**WHAT YOU NEED TO DO:**
Write out the data below in full. Keep it exact.

::::

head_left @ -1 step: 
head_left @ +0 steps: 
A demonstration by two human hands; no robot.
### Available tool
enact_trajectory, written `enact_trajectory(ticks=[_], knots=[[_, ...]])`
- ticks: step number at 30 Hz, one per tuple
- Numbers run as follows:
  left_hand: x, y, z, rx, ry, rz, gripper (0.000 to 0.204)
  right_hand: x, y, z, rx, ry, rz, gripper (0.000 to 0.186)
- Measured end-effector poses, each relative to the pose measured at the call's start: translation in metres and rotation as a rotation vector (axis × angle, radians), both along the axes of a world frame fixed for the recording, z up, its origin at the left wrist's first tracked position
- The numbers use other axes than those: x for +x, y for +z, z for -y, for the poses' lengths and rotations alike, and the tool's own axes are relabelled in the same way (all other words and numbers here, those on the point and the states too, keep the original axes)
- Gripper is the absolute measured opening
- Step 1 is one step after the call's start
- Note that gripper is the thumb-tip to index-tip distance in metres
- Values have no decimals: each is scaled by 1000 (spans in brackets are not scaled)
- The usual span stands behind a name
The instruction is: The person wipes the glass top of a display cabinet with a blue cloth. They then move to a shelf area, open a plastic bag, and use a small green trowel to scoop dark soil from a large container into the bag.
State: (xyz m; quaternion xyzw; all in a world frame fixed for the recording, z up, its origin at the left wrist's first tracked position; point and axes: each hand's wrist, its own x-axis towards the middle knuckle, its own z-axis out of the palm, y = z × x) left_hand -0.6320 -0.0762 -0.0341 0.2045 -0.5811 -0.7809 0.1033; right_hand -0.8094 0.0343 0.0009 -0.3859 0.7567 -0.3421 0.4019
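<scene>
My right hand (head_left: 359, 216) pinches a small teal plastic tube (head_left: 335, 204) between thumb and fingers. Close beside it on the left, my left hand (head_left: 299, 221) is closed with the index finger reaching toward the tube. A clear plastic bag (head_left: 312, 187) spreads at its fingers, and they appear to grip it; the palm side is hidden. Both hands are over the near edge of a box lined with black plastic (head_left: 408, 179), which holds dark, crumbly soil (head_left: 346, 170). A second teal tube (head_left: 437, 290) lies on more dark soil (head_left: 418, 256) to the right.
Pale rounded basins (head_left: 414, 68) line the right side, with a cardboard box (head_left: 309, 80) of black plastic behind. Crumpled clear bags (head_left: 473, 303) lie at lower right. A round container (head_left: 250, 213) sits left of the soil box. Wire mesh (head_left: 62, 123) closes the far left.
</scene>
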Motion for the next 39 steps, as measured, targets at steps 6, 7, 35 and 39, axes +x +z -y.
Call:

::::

**PROBLEM SOLUTION:**
head_left @ -1 step: 
head_left @ +0 steps: 
A demonstration by two human hands; no robot.
### Available tool
enact_trajectory, written `enact_trajectory(ticks=[_], knots=[[_, ...]])`
- ticks: step number at 30 Hz, one per tuple
- Numbers run as follows:
  left_hand: x, y, z, rx, ry, rz, gripper (0.000 to 0.204)
  right_hand: x, y, z, rx, ry, rz, gripper (0.000 to 0.186)
- Measured end-effector poses, each relative to the pose measured at the call's start: translation in metres and rotation as a rotation vector (axis × angle, radians), both along the axes of a world frame fixed for the recording, z up, its origin at the left wrist's first tracked position
- The numbers use other axes than those: x for +x, y for +z, z for -y, for the poses' lengths and rotations alike, and the tool's own axes are relabelled in the same way (all other words and numbers here, those on the point and the states too, keep the original axes)
- Gripper is the absolute measured opening
- Step 1 is one step after the call's start
- Note that gripper is the thumb-tip to index-tip distance in metres
- Values have no decimals: each is scaled by 1000 (spans in brackets are not scaled)
- The usual span stands behind a name
The instruction is: The person wipes the glass top of a display cabinet with a blue cloth. They then move to a shelf area, open a plastic bag, and use a small green trowel to scoop dark soil from a large container into the bag.
State: (xyz m; quaternion xyzw; all in a world frame fixed for the recording, z up, its origin at the left wrist's first tracked position; point and axes: each hand's wrist, its own x-axis towards the middle knuckle, its own z-axis out of the palm, y = z × x) left_hand -0.6320 -0.0762 -0.0341 0.2045 -0.5811 -0.7809 0.1033; right_hand -0.8094 0.0343 0.0009 -0.3859 0.7567 -0.3421 0.4019
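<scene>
My right hand (head_left: 359, 216) pinches a small teal plastic tube (head_left: 335, 204) between thumb and fingers. Close beside it on the left, my left hand (head_left: 299, 221) is closed with the index finger reaching toward the tube. A clear plastic bag (head_left: 312, 187) spreads at its fingers, and they appear to grip it; the palm side is hidden. Both hands are over the near edge of a box lined with black plastic (head_left: 408, 179), which holds dark, crumbly soil (head_left: 346, 170). A second teal tube (head_left: 437, 290) lies on more dark soil (head_left: 418, 256) to the right.
Pale rounded basins (head_left: 414, 68) line the right side, with a cardboard box (head_left: 309, 80) of black plastic behind. Crumpled clear bags (head_left: 473, 303) lie at lower right. A round container (head_left: 250, 213) sits left of the soil box. Wire mesh (head_left: 62, 123) closes the far left.
</scene>
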Motion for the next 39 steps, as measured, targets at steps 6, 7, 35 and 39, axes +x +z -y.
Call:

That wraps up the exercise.